The entire camping outfit necessary can be procured at the Mt. Kineo house before starting, and stores can be supplemented at various points, especially on the St. John trip. The guides recommended by the managers of the hotels at Moosehead lake are to be relied upon, and the needful expense and length of the journey can be calculated accurately in advance. Guides of the sort one wants ask from $2.50 to $3.00 a day, and provide a canoe, one small tent and the usual camping outfit for two persons. As to a good guide I adopt Mr. Farrar's description: "a guide who wields a strong and skilful paddle, who knows how to handle a setting-pole, who can shoot straight, a good cook, an excellent story teller; one strong, wilful, cheerful, courageous…But a cross-grained, lazy slouch, hired because you can get him cheap, is dear at any price."


A few words remain to be said about the ascent of Katahdin. The allurement of this "distinctest mountain," the hub of state and beacon for her remotest sons, is very great. Those who have read the fascinating stories of Thoreau, Jackson, Hamlin and others (not the least of whom is a gifted woman, of unknown name, whose story of how a party of ladies made the ascent, will be found in the volume for 1853 of Putnam's Magazine) must long to plume themselves on being among the few who have reached the grizzled summit.

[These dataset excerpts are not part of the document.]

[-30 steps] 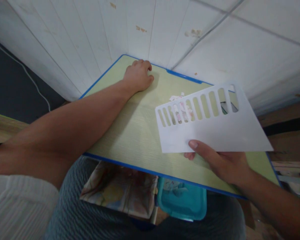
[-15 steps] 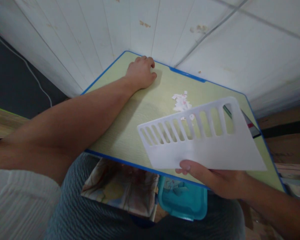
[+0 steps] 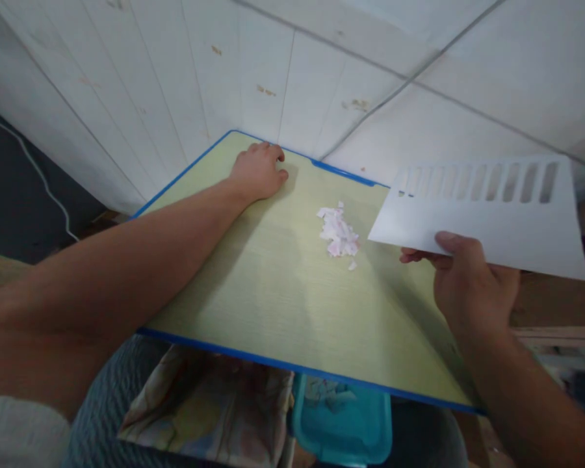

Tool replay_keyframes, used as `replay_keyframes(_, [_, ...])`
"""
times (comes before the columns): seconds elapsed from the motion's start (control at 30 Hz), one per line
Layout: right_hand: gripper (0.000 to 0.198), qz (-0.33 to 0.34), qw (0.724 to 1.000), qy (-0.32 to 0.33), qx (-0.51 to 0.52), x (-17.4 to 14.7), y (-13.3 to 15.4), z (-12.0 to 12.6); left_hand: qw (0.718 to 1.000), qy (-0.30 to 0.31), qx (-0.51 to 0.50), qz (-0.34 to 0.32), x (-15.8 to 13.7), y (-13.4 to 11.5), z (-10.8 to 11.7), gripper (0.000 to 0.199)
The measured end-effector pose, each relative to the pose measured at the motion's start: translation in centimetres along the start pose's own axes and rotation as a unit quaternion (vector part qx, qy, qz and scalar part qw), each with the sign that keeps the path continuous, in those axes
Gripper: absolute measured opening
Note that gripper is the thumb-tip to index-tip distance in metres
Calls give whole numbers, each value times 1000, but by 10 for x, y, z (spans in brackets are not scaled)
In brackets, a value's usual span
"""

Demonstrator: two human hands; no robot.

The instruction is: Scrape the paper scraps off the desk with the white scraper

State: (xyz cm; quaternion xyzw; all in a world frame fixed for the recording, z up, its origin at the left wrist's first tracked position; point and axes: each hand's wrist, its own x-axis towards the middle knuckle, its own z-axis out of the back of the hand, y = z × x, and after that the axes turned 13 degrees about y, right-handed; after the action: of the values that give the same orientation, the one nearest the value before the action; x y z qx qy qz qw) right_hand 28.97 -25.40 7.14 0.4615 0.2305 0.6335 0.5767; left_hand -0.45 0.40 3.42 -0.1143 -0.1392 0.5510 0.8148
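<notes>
My right hand (image 3: 472,286) grips a flat white plastic panel (image 3: 468,224) by its lower edge, thumb on the near face. A row of long slots runs along the panel's upper part, and it is held tilted above the right side of the pale yellow-green tabletop (image 3: 253,292). Left of the panel, apart from it, lies a small heap of torn white paper scraps (image 3: 340,235) with faint pink marks. My left hand (image 3: 260,170) rests near the tabletop's far left edge, thumb apart from the bent fingers, nothing visible in it.
Below the table's blue near edge, a turquoise plastic box (image 3: 346,429) contains some paper pieces. Beside it is a patterned cloth-like item (image 3: 209,409). A white panelled wall (image 3: 244,71) with a grey cable (image 3: 409,81) stands directly behind the table.
My right hand has carried the white panel up and to the right, away from in front of the paper scraps. My left hand stays at the far edge. The camera view has shifted.
</notes>
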Motion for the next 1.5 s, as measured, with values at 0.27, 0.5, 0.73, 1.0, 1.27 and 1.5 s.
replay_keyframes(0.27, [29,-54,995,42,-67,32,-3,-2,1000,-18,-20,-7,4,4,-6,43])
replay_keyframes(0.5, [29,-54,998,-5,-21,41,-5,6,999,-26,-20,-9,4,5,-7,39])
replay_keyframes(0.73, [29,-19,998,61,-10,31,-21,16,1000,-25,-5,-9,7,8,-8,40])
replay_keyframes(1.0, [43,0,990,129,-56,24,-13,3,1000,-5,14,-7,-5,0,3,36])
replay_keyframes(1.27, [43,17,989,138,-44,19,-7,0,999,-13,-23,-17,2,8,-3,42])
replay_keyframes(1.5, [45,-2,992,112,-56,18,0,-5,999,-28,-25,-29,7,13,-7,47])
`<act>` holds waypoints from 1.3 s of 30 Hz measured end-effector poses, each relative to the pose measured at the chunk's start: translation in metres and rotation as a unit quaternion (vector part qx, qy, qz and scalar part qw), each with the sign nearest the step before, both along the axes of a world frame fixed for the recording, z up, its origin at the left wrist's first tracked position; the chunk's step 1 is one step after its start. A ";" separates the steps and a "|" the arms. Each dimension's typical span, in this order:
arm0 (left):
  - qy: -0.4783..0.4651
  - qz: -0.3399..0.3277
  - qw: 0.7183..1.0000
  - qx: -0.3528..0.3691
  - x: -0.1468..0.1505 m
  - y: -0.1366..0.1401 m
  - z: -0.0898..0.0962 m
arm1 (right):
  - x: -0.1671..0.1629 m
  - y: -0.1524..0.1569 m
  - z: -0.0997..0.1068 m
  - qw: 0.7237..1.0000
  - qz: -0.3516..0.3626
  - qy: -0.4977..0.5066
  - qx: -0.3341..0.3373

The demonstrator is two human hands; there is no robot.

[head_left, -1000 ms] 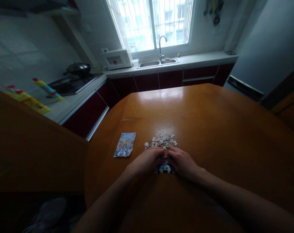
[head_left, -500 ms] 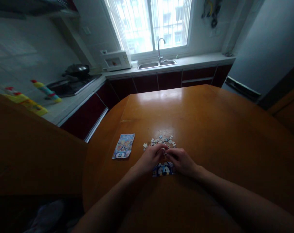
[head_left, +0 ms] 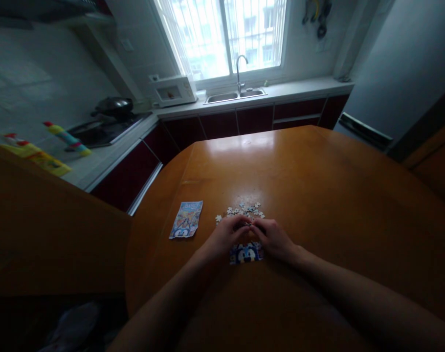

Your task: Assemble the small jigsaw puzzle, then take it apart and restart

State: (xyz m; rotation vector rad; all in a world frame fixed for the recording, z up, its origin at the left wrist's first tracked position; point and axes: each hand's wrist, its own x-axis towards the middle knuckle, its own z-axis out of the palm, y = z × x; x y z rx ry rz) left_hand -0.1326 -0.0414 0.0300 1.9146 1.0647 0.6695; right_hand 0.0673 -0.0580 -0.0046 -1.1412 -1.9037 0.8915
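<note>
Joined puzzle strip (head_left: pixel 246 254) flat on desk (head_left: pixel 299 186), nearest the wearer: blue cartoon face, dark nose. Just beyond, left hand (head_left: pixel 228 233) and right hand (head_left: pixel 277 238), fingers (head_left: pixel 241 219) meeting at the tips; whether they pinch anything is unclear. Hands partly cover loose pale pieces (head_left: pixel 240 211). Printed sheet (head_left: pixel 186 220) leftward; sink (head_left: pixel 222 98) far back.

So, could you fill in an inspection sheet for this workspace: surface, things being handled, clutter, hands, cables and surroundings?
Surface: brown wooden table, shiny near the far edge.
Things: loose puzzle pieces in a heap; joined puzzle section nearer the person; printed sheet to their left.
Clutter: yellow bottles on the left counter.
Hands: left hand and right hand, fingertips close together; anything held is too small to tell.
Cables: nothing seen.
Surroundings: microwave, sink and window beyond the table; dark pan on the stove at left.
</note>
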 end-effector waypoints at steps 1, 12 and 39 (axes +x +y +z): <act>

The attack from the West branch of the Penobscot, either by descending it from Moosehead lake or ascending from Mattawamkeag (a railway station on the Maine Central 75 miles east of Bangor), I have already indicated.


  1. The routes and resorts through all this region are explained in Ticknor's Guide to the Maritime Provinces; and a capital general account of the country and its resources for sporting and holiday pleasure may be found in a little book entitled Open Season and Resting Retreats, published a few years ago.